[MATERIAL PROVIDED]:
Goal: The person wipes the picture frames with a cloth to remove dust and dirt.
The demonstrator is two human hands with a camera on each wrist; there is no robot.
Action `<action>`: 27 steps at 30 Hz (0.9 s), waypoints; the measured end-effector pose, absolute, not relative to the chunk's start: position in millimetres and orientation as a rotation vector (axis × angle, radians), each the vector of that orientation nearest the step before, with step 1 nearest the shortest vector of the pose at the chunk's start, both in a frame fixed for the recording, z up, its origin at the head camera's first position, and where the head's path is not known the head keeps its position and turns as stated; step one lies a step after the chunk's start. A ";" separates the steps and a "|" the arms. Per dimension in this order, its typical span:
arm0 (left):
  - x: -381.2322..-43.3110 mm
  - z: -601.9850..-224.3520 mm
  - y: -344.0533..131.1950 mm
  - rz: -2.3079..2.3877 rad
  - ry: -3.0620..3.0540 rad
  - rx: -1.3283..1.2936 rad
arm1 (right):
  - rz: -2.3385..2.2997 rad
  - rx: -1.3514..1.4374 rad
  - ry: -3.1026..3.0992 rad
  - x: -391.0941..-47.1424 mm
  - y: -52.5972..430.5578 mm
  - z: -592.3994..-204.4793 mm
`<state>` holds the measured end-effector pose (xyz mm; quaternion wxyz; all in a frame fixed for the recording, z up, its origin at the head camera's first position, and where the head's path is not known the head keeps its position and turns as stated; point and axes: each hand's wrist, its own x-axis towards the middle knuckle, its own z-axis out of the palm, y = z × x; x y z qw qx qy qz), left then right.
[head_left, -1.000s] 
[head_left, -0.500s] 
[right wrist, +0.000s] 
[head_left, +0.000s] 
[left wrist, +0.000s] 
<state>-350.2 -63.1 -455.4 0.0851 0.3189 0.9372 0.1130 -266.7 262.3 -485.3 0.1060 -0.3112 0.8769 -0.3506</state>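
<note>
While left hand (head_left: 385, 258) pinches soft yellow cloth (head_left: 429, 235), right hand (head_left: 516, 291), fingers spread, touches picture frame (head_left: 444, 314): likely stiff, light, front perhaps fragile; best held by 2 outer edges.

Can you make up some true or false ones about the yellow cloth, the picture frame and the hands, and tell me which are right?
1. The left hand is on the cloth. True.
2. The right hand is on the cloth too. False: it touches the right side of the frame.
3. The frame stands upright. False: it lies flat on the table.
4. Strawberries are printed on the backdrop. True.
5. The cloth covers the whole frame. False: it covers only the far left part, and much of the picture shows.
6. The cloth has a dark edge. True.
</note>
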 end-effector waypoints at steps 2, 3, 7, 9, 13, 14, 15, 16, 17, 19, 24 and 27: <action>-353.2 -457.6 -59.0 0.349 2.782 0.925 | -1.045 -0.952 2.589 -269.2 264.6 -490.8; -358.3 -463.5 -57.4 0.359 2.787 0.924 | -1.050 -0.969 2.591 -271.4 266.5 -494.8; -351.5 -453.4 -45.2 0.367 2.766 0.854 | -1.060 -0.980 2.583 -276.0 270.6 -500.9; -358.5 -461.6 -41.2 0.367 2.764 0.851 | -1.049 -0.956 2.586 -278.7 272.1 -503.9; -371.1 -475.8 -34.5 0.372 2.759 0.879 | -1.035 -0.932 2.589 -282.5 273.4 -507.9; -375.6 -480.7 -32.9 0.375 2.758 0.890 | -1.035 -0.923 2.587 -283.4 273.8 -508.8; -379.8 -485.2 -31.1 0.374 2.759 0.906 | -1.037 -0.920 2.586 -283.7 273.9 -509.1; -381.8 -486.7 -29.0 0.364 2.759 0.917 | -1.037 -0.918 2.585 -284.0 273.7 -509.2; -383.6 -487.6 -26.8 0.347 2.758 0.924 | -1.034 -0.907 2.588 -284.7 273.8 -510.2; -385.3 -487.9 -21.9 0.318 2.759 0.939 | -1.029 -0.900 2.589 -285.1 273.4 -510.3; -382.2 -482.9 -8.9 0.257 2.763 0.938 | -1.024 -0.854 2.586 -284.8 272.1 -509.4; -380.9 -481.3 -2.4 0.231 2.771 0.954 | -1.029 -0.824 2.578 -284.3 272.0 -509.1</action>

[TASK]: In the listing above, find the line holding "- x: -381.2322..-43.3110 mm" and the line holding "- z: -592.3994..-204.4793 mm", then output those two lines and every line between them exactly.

[TASK ANSWER]:
  - x: -381.2322..-43.3110 mm
  - z: -601.9850..-224.3520 mm
  - y: -344.0533..131.1950 mm
  - rz: -2.3079..2.3877 rad
  - ry: -3.0620..3.0540 rad
  - rx: -1.3283..1.2936 rad
arm1 (right):
  - rz: -2.3385..2.2997 rad
  - rx: -1.3514..1.4374 rad
  - ry: -3.1026..3.0992 rad
  - x: -391.0941..-47.1424 mm
  - y: -52.5972..430.5578 mm
  - z: -592.3994..-204.4793 mm

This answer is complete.